That is great. I'm only getting 35-36. Darn Bay Area traffic.


----------



## ddsski (Jul 23, 2009)

Doug Huffman said:


> In long summer trips my VW TDI ALH produced right at 50 mpg every year that I had it. Twice I made long trips at 55 mpg, across Canada on a two lane with lots of Mounties enforcing the 100 kph limit, and down the east coast on US-17 and not I-95 at about 50 - 55 mph maximum and got 56 mpg.
> 
> Aerodynamic drag force is the greatest steady state force and increases with the second power of speed. Acceleration force is by Newton's Second Law F=mA, and acceleration is speeding up, slowing down (restoring the energy lost to braking) or ascending. Descending, the diesel consumes no fuel in over run.

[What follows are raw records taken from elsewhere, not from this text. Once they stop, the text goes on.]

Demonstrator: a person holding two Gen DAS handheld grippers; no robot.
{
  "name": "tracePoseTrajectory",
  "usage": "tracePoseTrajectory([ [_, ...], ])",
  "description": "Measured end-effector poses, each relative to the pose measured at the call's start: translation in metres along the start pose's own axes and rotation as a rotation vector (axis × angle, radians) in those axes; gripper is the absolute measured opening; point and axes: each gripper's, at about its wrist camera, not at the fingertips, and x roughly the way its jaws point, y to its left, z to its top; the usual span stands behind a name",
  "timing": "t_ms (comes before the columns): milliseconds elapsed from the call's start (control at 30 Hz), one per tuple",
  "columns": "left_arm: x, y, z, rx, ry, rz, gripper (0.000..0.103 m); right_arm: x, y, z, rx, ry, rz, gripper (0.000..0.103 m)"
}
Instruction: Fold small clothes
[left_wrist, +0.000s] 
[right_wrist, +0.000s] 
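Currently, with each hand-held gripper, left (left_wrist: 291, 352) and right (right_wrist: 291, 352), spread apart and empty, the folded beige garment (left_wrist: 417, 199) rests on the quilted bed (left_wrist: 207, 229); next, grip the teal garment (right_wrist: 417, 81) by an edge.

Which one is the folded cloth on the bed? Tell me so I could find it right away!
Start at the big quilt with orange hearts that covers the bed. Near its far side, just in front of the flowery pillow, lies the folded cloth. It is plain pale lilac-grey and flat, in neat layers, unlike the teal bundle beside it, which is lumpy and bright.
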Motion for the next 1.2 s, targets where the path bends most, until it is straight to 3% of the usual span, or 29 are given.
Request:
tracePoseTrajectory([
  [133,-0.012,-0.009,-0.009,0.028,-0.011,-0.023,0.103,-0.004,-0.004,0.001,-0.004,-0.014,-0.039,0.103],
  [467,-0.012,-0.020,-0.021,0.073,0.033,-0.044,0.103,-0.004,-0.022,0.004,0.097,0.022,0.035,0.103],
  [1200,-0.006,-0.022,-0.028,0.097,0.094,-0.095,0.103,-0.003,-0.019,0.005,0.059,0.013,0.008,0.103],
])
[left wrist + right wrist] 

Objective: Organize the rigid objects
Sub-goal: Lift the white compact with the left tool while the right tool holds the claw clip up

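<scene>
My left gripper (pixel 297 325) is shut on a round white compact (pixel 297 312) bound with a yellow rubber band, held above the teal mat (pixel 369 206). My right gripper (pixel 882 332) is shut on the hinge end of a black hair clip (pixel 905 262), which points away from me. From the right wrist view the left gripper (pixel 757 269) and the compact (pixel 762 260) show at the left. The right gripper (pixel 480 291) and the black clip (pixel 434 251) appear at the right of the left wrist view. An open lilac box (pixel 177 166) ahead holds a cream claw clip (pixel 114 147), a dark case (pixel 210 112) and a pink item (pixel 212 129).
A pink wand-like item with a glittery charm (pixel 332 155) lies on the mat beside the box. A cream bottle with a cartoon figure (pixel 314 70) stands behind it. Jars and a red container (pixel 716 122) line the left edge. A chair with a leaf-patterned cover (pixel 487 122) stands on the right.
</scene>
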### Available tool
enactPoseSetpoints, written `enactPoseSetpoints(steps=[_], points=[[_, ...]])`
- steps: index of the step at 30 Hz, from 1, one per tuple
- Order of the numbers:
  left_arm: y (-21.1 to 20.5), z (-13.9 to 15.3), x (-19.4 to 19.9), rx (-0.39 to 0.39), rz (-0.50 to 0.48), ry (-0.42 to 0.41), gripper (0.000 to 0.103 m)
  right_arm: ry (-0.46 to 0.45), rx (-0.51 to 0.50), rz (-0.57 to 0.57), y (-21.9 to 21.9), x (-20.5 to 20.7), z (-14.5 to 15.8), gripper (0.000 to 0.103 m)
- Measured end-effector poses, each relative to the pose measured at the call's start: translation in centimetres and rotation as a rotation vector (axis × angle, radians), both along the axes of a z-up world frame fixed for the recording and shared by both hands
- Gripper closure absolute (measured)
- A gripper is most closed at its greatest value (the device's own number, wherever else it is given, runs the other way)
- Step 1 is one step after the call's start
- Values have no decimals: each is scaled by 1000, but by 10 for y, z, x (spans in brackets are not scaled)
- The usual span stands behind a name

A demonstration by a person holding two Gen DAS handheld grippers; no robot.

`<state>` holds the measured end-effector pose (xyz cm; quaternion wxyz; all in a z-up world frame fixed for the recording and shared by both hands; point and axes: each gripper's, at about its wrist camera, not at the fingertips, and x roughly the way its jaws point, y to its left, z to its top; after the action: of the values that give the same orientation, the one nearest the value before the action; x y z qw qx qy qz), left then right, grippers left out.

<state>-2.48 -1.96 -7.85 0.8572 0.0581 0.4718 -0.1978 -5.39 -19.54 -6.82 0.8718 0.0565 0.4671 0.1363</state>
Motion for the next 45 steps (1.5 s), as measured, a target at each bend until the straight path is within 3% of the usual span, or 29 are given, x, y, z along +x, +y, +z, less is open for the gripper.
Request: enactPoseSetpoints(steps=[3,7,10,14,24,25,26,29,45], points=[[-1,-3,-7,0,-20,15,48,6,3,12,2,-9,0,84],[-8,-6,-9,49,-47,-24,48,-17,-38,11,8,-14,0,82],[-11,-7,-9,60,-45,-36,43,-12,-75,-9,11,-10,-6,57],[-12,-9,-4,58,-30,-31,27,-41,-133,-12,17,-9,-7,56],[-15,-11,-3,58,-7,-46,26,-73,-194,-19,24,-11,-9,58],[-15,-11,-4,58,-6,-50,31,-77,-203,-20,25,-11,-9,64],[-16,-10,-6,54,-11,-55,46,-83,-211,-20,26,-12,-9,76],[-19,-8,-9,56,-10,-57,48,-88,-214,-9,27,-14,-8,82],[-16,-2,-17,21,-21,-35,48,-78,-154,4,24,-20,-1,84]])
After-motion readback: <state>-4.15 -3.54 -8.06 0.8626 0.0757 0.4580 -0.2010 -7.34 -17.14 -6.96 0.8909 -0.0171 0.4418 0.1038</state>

 Course the motor was totally illegal. Thanks VW for screwing up the diesel market


----------



## basilray (Aug 10, 2016)

Averaging about 21mpg right now in mixed daily driving.

The cold weather here in MN really does take a toll on the fuel economy, as the diesel engine takes a long while to get to operating temperature when ambient temps are <20F


----------



## Tex (Oct 6, 2003)

ddsski said:


> Course the motor was totally illegal. Thanks VW for screwing up the diesel market


Actually not, he said he had an ALH TDI which means a MKIV Jetta or Golf from the early 2000's. That engine is not dealing with the scandal at all. In fact, the combination of a light car with a small and very efficient diesel engine made this car an oil sipper with 49-50mpg highway rating and reports of much higher than that by hypermilers.

With this said, I agree to thank VW for screwing up the diesel market by trying to do without DPF and DEF what others had already determined could only be done with.


----------



## Doug Huffman (Apr 25, 2015)

Tex said:


> Actually not, he said he had an ALH TDI which means a MKIV Jetta or Golf from the early 2000's. That engine is not dealing with the scandal at all. In fact, the combination of a light car with a small and very efficient diesel engine made this car an oil sipper with 49-50mpg highway rating and reports of much higher than that by hypermilers.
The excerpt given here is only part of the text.